Give back the whole listing exactly as written, pictures excluded.

(Data block):

━━━

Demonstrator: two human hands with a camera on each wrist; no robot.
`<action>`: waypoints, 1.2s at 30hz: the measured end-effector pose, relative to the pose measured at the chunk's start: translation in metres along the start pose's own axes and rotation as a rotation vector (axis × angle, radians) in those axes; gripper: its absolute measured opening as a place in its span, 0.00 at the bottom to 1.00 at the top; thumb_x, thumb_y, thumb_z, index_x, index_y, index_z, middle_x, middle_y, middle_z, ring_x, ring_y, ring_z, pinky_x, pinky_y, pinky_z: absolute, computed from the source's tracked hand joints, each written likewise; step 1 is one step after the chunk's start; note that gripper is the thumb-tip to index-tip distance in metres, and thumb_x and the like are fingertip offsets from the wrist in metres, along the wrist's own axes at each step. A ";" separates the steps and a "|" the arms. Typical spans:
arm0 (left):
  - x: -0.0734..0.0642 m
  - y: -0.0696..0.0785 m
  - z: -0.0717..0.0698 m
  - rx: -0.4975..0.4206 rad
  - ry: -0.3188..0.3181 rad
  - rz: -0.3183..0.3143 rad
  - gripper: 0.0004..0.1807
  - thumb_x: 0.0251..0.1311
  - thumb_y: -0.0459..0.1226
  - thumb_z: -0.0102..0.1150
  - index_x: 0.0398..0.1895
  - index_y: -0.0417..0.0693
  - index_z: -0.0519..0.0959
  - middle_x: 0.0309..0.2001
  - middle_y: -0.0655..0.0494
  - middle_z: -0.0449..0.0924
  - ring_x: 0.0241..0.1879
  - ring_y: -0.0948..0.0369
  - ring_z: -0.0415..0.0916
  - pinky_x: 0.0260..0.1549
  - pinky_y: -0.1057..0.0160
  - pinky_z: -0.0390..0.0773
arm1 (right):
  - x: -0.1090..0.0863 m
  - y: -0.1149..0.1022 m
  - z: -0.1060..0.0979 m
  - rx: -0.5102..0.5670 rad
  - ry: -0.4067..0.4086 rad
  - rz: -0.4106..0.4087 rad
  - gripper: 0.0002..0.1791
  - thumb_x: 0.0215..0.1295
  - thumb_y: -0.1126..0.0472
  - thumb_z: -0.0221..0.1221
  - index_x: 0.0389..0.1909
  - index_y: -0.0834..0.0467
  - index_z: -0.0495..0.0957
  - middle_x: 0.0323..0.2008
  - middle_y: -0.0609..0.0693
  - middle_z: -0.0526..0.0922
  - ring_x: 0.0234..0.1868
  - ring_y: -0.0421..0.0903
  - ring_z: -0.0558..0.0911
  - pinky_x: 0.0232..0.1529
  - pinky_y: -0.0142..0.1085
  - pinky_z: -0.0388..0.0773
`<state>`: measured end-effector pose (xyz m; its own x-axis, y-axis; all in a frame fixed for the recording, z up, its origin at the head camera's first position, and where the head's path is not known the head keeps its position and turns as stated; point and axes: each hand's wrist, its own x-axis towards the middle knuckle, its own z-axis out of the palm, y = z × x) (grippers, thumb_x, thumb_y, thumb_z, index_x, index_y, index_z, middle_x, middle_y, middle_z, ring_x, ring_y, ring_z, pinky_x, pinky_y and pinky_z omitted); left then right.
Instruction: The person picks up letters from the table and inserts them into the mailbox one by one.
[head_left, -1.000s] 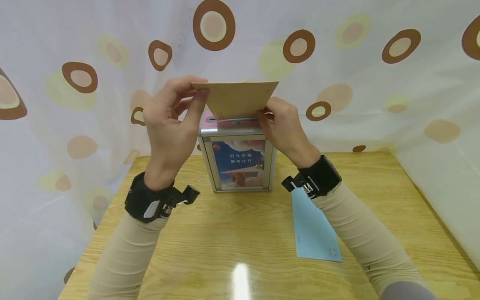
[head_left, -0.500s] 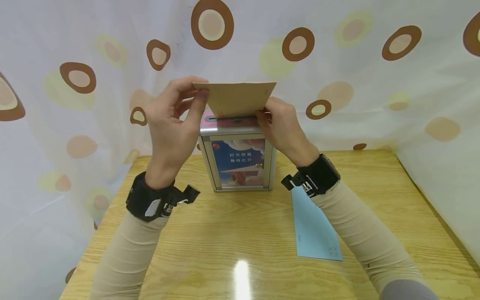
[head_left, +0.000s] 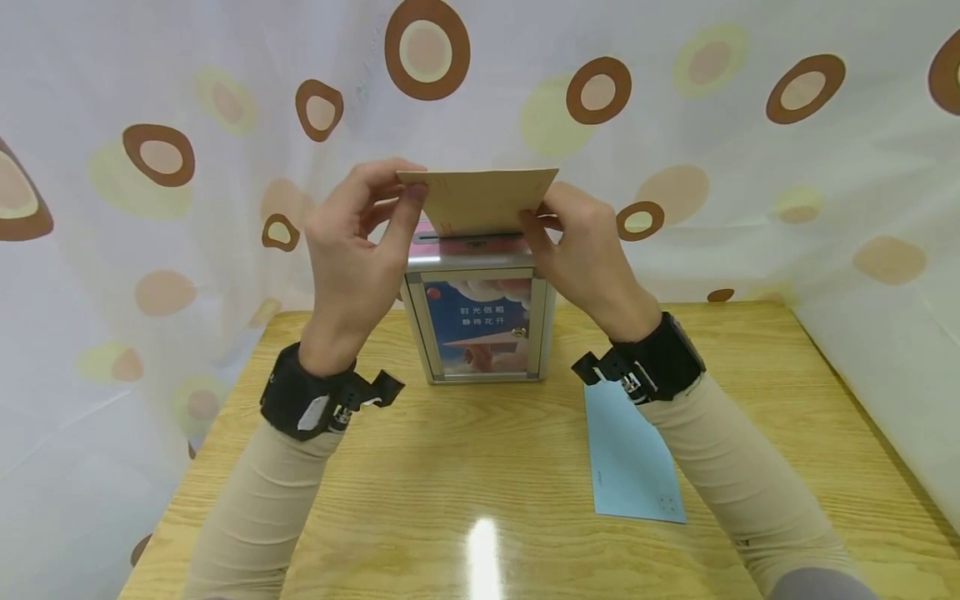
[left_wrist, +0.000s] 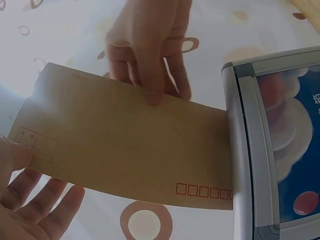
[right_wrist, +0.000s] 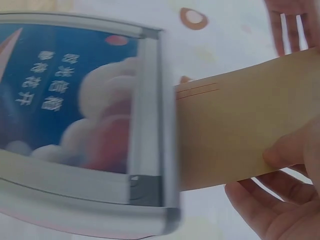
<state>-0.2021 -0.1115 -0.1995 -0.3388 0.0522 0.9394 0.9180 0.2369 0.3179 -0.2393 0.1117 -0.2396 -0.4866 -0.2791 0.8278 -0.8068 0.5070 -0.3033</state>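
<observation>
A brown paper envelope stands on edge at the slot in the pink top of a metal-framed letter box. Its lower edge meets the slot; how far it is inside cannot be told. My left hand pinches the envelope's upper left corner between thumb and fingers. Lower on the right side, my right hand pinches the other edge. In the left wrist view the envelope shows red printed squares and bends slightly. The right wrist view has the box's frame close beside the envelope.
A light blue envelope lies on the wooden table, partly under my right forearm. Behind the box hangs a white curtain with brown and yellow rounds. A small lock sits on the box's front door.
Both hands have shifted slightly right. My right hand has risen along the envelope's edge, and the envelope's upper edge is a little lower.
</observation>
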 end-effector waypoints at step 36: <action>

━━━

(Expected answer):
Demonstrator: two human hands with a camera on each wrist; no robot.
`<action>`: waypoints, 1.2s at 30hz: the measured end-effector pose, relative to the pose measured at the chunk's start: translation in metres along the start pose's own axes and rotation as a rotation vector (axis × angle, radians) in those axes; gripper: its absolute measured opening as a place in its span, 0.00 at the bottom to 1.00 at the top; thumb_x, thumb_y, thumb_z, index_x, index_y, index_z, middle_x, middle_y, middle_z, ring_x, ring_y, ring_z, pinky_x, pinky_y, pinky_z: absolute, computed from the source's tracked hand joints, each written likewise; step 1 is one step after the chunk's start; note that gripper is the thumb-tip to index-tip distance in metres, and thumb_x and the like are fingertip offsets from the wrist in metres, along the wrist's own axes at each step. A ";" separates the steps and a "|" the arms. Typical spans:
arm0 (left):
  - x: -0.0734..0.0642 m
  - y: -0.0696..0.0785 m
  - z: -0.0717..0.0698 m
  - rx: -0.4975..0.4206 rad
  - ry: -0.3188..0.3181 rad
  - rz: -0.3183..0.3143 rad
  - gripper: 0.0004..0.1807
  - thumb_x: 0.0251..0.1311
  - thumb_y: -0.0459..0.1226
  - thumb_z: -0.0102..0.1150
  - index_x: 0.0398..0.1895
  - index_y: -0.0417..0.0693
  - index_z: -0.0519..0.0959
  - middle_x: 0.0309..0.2001
  - middle_y: -0.0655..0.0494
  - middle_z: -0.0449..0.0924
  - ring_x: 0.0241..0.1879
  - ring_y: -0.0948..0.0369
  - ring_z: -0.0415..0.0916
  - pinky_x: 0.0260..0.1549
  - pinky_y: -0.1057..0.0160
  - pinky_z: -0.0390..0.0773
arm1 (right):
  - x: -0.1090..0.0863 m
  - y: -0.1149..0.1022 m
  - z: -0.1060..0.0979 m
  - rx: -0.5102..0.5670 rad
  - ry: -0.4067..0.4086 rad
  - rz: -0.4106..0.4087 rad
  - gripper: 0.0002..0.1791
  - thumb_x: 0.0215..0.1295
  - thumb_y: -0.1126..0.0472
  - thumb_z: -0.0221..0.1221
  - index_x: 0.0389..0.1909
  - index_y: -0.0834..0.0467
  - index_z: -0.0495..0.0957
  - middle_x: 0.0323..0.2008
  - middle_y: -0.0609..0.0693
  - middle_z: -0.0526..0.0922
  - ring_x: 0.0234..0.1868
  - ring_y: -0.0421..0.0903
  - ring_z: -0.0558..0.0911
  - pinky_x: 0.0232..0.1529
  - pinky_y: -0.0142..0.1085
  - pinky_z: -0.0388..0.0773
`<state>`: measured end-effector pose (xyz m; its own x-axis, y-axis; all in a frame fixed for the recording, z up, its origin at the head camera's first position, and where the head's path is not known the head keeps its position and turns as stated; point and axes: each hand's wrist, its own x-axis towards the middle knuckle, its own z-axis out of the palm, y = z × x) (grippers, thumb_x, thumb_y, thumb_z, index_x, index_y, index_z, middle_x, middle_y, middle_z, ring_x, ring_y, ring_z, pinky_x, pinky_y and pinky_z omitted); left then right.
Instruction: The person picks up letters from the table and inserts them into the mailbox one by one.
[head_left, -1.000s] 
[head_left, -0.500s] 
[head_left, +0.000s] 
[left_wrist, +0.000s] 
[right_wrist, +0.000s] 
<state>-0.2021 -0.1115 -0.1995 -0.3388 0.0522 0.9394 0.9180 0.2369 0.3179 -0.2393 0.1117 -0.2396 -0.4866 -0.2791 0.8278 -0.8068 0.5070 -0.3033</state>
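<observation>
A brown paper envelope stands on edge at the slot in the pink top of a metal-framed letter box. Its lower edge meets the slot; how far it is inside cannot be told. My left hand pinches the envelope's upper left corner between thumb and fingers. Lower on the right side, my right hand pinches the other edge. In the left wrist view the envelope shows red printed squares and bends slightly. The right wrist view has the box's frame close beside the envelope.
A light blue envelope lies on the wooden table, partly under my right forearm. Behind the box hangs a white curtain with brown and yellow rounds. A small lock sits on the box's front door.
Both hands have shifted slightly right. My right hand has risen along the envelope's edge, and the envelope's upper edge is a little lower.
</observation>
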 end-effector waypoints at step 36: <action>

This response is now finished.